- THE TASK
The answer must be only the lines below from the one holding "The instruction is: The" down to the one holding "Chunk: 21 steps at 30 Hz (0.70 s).", ends included, printed exactly; please omit all pictures.

═════ GIVEN RECORDS ═════

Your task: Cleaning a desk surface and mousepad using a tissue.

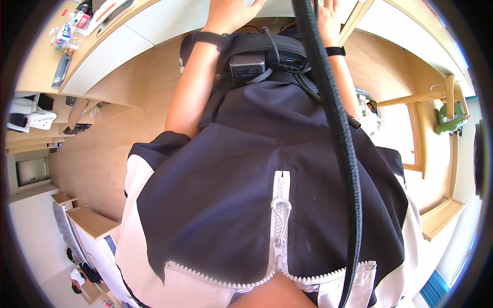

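My left hand (232, 14) is at the top edge of the head view, its thumb stretched out and its other fingers cut off by the frame. A black strap (209, 38) circles that wrist. My right hand (328, 24) is also at the top edge, partly behind a thick black braided cable (328, 102); the fingers that show are stretched out. It wears a black wristband (336, 51). No held thing shows in either hand. Both are nearest to the white-fronted wooden desk (169, 23). What lies beyond the frame's top is hidden.
A black waist belt (277, 43) carries a grey box-shaped device (247, 68) with cables. Clear bottles (77, 37) and a grey cylindrical object (62, 69) sit on the desk at left. At right are a wooden chair (418, 97), a green basket (452, 119) and a filled bin (368, 110).
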The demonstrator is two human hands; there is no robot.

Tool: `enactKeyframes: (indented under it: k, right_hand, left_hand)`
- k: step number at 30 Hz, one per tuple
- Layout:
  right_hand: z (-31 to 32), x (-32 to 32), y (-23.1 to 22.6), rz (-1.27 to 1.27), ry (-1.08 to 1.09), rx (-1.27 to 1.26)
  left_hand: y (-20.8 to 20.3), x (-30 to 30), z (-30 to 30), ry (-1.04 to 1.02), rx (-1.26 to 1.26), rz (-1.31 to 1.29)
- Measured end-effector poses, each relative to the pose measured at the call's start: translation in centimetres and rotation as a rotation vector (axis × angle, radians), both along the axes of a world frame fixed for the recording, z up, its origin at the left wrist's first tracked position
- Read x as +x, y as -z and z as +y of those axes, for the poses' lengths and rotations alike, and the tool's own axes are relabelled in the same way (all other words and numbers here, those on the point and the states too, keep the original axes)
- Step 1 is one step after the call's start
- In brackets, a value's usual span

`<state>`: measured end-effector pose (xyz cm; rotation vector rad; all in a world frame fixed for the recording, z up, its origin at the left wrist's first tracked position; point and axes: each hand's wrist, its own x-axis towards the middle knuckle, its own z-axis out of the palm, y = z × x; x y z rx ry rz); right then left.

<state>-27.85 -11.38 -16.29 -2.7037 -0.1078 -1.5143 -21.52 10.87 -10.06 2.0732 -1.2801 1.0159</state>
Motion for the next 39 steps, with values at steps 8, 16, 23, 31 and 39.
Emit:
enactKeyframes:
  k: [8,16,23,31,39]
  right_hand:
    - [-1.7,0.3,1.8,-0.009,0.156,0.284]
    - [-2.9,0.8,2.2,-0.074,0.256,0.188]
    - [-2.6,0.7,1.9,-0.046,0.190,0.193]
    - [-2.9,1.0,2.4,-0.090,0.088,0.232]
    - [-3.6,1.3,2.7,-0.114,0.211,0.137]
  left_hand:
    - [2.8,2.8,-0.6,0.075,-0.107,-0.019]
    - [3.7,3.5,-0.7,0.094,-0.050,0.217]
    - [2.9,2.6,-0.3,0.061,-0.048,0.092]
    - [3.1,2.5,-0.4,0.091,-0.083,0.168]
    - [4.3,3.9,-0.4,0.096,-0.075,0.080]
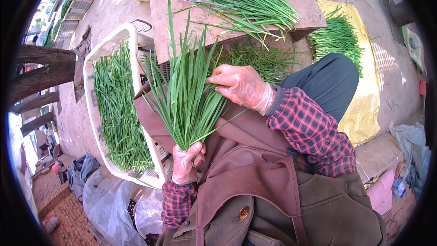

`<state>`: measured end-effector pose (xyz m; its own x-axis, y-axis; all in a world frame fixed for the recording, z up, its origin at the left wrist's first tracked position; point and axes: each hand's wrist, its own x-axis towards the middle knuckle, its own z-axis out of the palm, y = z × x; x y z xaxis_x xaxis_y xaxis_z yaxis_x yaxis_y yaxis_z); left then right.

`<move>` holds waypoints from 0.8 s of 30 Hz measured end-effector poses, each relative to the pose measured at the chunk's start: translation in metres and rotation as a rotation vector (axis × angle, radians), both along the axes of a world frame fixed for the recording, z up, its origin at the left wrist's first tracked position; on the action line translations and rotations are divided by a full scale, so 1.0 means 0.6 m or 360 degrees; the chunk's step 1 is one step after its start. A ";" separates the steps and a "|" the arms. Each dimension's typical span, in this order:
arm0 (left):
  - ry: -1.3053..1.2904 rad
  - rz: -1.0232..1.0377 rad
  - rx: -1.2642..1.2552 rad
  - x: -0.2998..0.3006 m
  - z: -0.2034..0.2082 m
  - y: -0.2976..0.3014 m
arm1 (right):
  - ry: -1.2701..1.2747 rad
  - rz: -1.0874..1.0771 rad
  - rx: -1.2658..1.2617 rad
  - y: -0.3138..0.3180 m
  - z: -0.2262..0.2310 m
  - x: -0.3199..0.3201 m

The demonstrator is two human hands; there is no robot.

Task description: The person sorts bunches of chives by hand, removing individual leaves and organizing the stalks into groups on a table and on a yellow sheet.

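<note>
A bunch of garlic chives (189,93) stands fanned out in front of me, its long flat green blades pointing away. My left hand (185,164), in a thin clear glove, is closed around the stem ends at the bottom of the bunch. At the bunch's right edge, my right hand (243,86), also gloved, has its fingers pinched together on the blades; the exact blades between the fingertips are partly hidden. A brown apron (241,139) covers my lap under the bunch.
A white plastic crate (93,125) full of chives stands left. Ahead, a low board (168,27) carries a chive pile (255,4), with loose trimmings (259,61) beneath. More chives (339,41) lie on a yellow sheet (364,105) at right. Plastic bags (111,205) lie lower left.
</note>
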<state>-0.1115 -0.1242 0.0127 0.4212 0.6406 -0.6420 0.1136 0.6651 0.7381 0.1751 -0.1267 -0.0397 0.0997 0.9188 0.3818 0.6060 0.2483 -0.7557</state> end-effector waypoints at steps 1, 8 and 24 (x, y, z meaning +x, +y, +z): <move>-0.0005 -0.0008 0.0004 0.000 0.000 0.000 | -0.0001 0.0021 0.0005 0.000 -0.002 0.000; 0.0026 -0.0042 -0.0004 0.003 0.002 0.003 | -0.0307 0.0157 0.0027 0.000 -0.007 0.002; 0.0553 -0.0244 0.0695 -0.022 0.076 0.101 | 0.1043 -0.0741 -0.0259 -0.026 0.009 0.081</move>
<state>-0.1247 -0.0638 0.0581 0.3415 0.8257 -0.4489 0.4695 0.2639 0.8426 0.2237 -0.1425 -0.0342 0.6409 0.7673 -0.0208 0.0430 -0.0629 -0.9971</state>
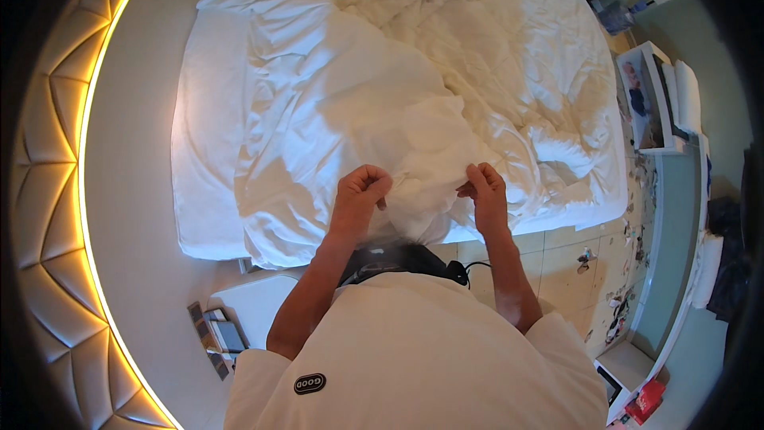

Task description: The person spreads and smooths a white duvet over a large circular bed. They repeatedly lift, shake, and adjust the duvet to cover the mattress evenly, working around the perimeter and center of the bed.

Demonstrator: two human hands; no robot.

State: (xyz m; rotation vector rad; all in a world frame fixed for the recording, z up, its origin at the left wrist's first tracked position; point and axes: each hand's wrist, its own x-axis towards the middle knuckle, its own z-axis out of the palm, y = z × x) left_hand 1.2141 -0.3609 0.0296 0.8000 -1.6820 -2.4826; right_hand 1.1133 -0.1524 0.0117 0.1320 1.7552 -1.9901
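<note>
A rumpled white duvet (374, 95) covers most of the bed, bunched into folds toward the middle and right. At the bed's near edge, my left hand (360, 197) is closed, thumb against curled fingers, at the duvet's edge. My right hand (487, 193) pinches the same edge a short way to the right, thumb and fingertips together. White cloth spans the gap between both hands and hangs down in front of me. At the bed's left side, a strip of the white mattress (205, 123) shows beside the duvet.
A padded, lit headboard (60, 167) curves along the left. A white bedside table (256, 302) stands near my left elbow, with a wall socket panel (211, 338) beside it. Tiled floor (569, 267) lies to the right. An open white cabinet (649, 103) stands at far right.
</note>
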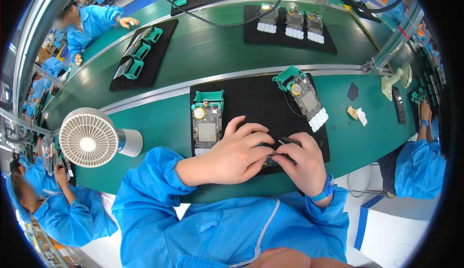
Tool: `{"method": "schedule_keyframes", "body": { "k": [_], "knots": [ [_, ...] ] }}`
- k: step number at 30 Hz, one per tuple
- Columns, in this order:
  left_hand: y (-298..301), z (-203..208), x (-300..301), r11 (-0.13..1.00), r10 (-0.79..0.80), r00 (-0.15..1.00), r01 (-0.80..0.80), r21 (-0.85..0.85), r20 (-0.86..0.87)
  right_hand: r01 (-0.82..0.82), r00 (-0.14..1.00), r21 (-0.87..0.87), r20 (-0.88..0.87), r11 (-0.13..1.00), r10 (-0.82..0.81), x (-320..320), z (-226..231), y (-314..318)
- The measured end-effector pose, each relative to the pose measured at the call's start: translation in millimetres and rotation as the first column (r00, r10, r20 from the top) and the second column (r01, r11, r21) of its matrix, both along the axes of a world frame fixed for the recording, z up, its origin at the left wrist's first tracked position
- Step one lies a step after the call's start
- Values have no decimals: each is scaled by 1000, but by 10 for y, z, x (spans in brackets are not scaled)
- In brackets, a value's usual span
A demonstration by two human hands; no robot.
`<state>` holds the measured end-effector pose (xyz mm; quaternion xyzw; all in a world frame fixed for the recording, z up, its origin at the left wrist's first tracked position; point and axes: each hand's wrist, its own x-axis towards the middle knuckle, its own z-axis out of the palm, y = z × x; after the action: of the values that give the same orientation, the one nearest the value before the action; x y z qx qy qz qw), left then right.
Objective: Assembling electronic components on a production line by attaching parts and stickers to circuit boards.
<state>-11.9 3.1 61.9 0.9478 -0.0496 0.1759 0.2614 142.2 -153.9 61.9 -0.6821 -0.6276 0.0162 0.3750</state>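
Observation:
My left hand (237,153) reaches over a small circuit board assembly (269,161), its fingers curled round the green edge; most of that piece is hidden under my hands. Beside it my right hand (303,160) pinches a slim black tool (289,141), its tip close to the left fingertips. All this happens at the front of a black mat (246,99). A circuit board with a green plastic frame (208,128) lies to the left, partly behind my left hand. Another framed circuit board (305,99) lies tilted at the mat's right, a thin wire beside it.
A white fan (89,140) stands at left. At right are a small fan (398,81), a black handheld device (398,104) and scraps (357,115). Beyond the metal rail (232,80), black trays (162,57) carry boards on a green belt (208,41). A black cable (212,24) hangs across; co-workers sit around.

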Motion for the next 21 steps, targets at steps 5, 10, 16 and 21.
{"method": "schedule_keyframes", "body": {
  "k": [5, 10, 16, 21],
  "knots": [
    [-108, -21, -36, 994, 110, 993, -111, -15, -47, 25, 999, 38, 33, 999, -26, -2, -44, 20],
    [-106, -62, 13, 989, 116, 993, -117, -93, -18, 49, 997, 76, 55, 996, -53, 11, -79, 30],
    [-97, -107, 32, 988, 84, 994, -74, -138, 69, 45, 994, 115, 90, 992, -56, 14, -93, 31],
    [-130, -133, 31, 988, 87, 993, -76, -134, 82, 50, 993, 101, 103, 994, -60, -38, -148, -56]
  ]
}}
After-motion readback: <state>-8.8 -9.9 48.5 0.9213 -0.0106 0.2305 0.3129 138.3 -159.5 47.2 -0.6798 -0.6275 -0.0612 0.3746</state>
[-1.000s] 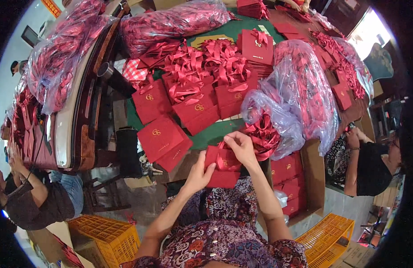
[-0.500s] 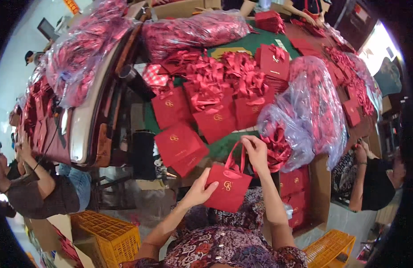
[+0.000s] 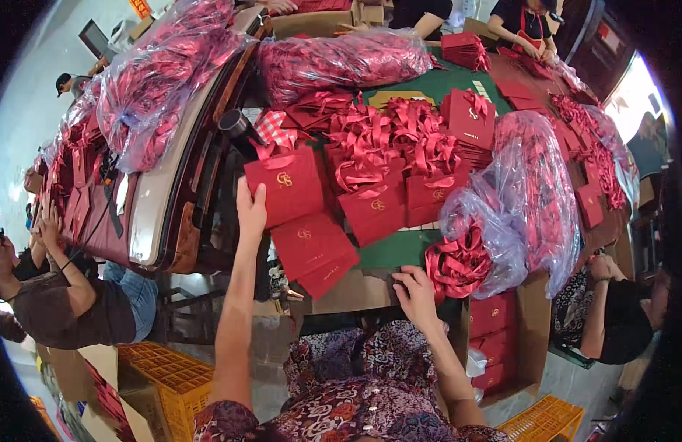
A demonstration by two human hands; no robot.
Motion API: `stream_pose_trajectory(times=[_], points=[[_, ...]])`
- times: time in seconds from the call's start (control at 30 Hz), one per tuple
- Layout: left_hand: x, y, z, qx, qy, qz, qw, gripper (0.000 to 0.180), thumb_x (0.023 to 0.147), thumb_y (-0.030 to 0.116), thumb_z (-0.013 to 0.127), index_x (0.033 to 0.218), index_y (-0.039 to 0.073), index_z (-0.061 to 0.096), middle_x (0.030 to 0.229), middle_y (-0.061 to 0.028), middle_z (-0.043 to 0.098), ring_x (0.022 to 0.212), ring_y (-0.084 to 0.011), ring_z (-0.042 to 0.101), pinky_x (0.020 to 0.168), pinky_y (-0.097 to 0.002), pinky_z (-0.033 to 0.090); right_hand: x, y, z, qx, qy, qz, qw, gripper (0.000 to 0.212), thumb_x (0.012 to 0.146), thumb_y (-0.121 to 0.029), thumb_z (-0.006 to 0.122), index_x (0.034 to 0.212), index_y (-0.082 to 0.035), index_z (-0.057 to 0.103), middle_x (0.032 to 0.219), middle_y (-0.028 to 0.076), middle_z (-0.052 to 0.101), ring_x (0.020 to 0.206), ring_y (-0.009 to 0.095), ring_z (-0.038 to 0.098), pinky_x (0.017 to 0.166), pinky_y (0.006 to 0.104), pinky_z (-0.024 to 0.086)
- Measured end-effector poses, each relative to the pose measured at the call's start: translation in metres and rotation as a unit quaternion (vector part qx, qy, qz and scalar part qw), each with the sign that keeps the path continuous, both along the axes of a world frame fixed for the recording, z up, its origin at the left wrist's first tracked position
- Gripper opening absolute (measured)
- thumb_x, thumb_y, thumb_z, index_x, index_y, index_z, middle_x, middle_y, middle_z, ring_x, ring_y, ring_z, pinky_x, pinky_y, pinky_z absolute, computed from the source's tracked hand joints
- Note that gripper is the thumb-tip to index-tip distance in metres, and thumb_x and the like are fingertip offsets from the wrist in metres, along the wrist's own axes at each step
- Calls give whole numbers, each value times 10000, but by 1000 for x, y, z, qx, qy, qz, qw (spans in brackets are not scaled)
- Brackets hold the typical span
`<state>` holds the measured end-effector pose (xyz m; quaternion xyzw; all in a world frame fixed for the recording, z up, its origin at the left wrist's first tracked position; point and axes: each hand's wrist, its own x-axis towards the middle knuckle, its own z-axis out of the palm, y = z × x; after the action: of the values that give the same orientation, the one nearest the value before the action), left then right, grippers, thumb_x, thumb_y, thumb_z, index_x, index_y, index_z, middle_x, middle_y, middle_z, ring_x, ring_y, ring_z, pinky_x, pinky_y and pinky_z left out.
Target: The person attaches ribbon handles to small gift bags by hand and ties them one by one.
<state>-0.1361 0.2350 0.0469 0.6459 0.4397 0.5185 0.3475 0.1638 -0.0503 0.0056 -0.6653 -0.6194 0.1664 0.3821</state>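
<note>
Left hand (image 3: 251, 210) grips a red paper gift bag (image 3: 291, 193), moved leftward over the green surface (image 3: 392, 253); right hand (image 3: 417, 296), half-open, has released it. Brown cardboard box (image 3: 534, 324) holds red bags (image 3: 494, 315).

Tabletop (image 3: 396, 252) gap between bags (image 3: 311, 247), ribbons (image 3: 457, 267)

Left arm's sticking out pretty straight, left hand (image 3: 252, 208) pinching by the table's (image 3: 391, 254) left edge, while right hand's (image 3: 417, 296) hanging loosely curled around the near edge.
</note>
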Motion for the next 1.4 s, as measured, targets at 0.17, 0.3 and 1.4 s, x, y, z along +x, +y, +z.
stream_pose_trajectory(times=[0.17,0.3,1.4], points=[[10,37,-56,23,47,56,997,256,973,100,577,1204,2,524,1091,-143,660,1014,-236,639,885,-348,477,0,-6,-6,6,-14,9,1000,271,797,-19,712,1064,-36,665,1178,180,590,1087,377,591,905,427,508],[-8,51,-87,-14,188,110,976,346,975,213,607,1228,-5,515,1147,-159,660,1040,-252,641,903,-357,481,-6,-6,1,19,-5,19,1000,256,814,-20,691,1065,-37,645,1188,185,578,1086,390,583,905,440,503],[44,-126,31,112,321,60,938,322,767,219,819,886,55,569,824,-89,576,782,-287,579,732,-381,434,5,9,47,-45,458,4,888,110,1012,-135,569,1049,-32,578,820,-9,605,686,56,571,602,224,474]])
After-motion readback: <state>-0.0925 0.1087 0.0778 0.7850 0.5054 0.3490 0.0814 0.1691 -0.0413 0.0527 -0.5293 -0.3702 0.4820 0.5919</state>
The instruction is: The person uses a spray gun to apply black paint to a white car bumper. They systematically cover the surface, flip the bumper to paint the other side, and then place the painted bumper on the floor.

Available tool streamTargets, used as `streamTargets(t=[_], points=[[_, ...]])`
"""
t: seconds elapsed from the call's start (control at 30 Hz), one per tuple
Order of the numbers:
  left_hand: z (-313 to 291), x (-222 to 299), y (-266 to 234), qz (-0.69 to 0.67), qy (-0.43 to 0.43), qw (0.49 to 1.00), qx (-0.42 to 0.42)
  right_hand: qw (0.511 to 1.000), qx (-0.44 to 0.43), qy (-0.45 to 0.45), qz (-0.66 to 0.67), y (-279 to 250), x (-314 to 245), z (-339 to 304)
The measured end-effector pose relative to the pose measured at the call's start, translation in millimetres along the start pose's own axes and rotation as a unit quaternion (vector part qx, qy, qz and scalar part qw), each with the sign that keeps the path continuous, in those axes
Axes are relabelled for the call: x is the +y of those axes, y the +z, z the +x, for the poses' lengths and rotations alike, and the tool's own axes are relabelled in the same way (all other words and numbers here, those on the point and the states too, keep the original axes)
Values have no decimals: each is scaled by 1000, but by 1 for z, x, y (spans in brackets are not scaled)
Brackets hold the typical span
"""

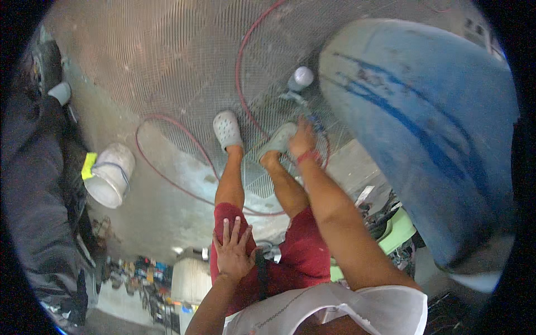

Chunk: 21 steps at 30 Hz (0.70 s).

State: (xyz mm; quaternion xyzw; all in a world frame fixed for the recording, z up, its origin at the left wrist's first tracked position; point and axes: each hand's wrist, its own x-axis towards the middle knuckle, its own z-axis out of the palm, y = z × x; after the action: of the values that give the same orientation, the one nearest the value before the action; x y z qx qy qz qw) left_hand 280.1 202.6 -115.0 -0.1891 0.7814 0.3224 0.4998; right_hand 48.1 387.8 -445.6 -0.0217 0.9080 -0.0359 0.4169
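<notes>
My left hand (234,252) rests on the knee of my red shorts (304,245), its fingers spread flat and holding nothing. With the arm stretched down and forward, my right hand (303,139) is beside my right clog (279,139). It is somewhat blurred, but the fingers look extended and the thumb apart, with nothing seen in them. Just beyond its fingertips a spray gun (293,97) with a white-topped cup (302,78) is on the ribbed floor. A red hose (239,72) curves around my feet.
A large blue curved panel (413,106) with darker streaks takes up the right side. At left stands a dirty white bucket (114,173) with a yellow piece on its rim, near dark draped material (33,184). A light green object (397,230) lies behind my right arm.
</notes>
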Motion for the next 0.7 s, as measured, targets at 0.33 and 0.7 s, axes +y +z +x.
streamTargets(t=[0.33,0.7], points=[[-62,-45,23,1,115,993,-15,971,-177,-157,29,-173,4,-318],[-108,-120,-121,-67,31,997,-29,986,44,16,162,-227,130,-457]])
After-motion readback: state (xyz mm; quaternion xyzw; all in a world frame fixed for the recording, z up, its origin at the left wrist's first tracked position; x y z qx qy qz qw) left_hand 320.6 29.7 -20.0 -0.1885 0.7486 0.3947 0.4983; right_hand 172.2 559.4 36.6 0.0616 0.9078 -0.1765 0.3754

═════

- WRITTEN RESPONSE
The instruction is: The person uses a spray gun to apply black paint to a white car bumper. They systematically cover the surface, flip the bumper to paint the other side, and then place the painted bumper on the floor.

Available tool streamTargets, used as `streamTargets(t=[_], points=[[_, ...]])`
"""
t: seconds elapsed from the call's start (control at 30 Hz), one per tuple
Order of the numbers:
  left_hand: z (-313 to 291), x (-222 to 299), y (-266 to 234), qz (-0.69 to 0.67), qy (-0.43 to 0.43), qw (0.49 to 1.00), qx (-0.42 to 0.42)
  right_hand: qw (0.511 to 1.000), qx (-0.44 to 0.43), qy (-0.45 to 0.45), qz (-0.66 to 0.67), y (-279 to 250), x (-314 to 245), z (-339 to 304)
The measured end-effector pose relative to the pose measured at the call's start, translation in millimetres along the start pose's own axes and rotation as a unit quaternion (vector part qx, qy, qz and scalar part qw), each with the sign that keeps the path continuous, in those axes
Axes are relabelled for the call: x is the +y of those axes, y the +z, z the +x, for the poses' lengths and rotations alike, and the tool's own axes are relabelled in the same way (all other words and numbers here, those on the point and the states too, keep the original axes)
Values have no decimals: each is scaled by 1000, but by 1 for z, x, y (spans in brackets are not scaled)
Brackets hold the typical span
"""


Chunk: 21 steps at 30 Hz (0.70 s).

What the exercise required is now complete.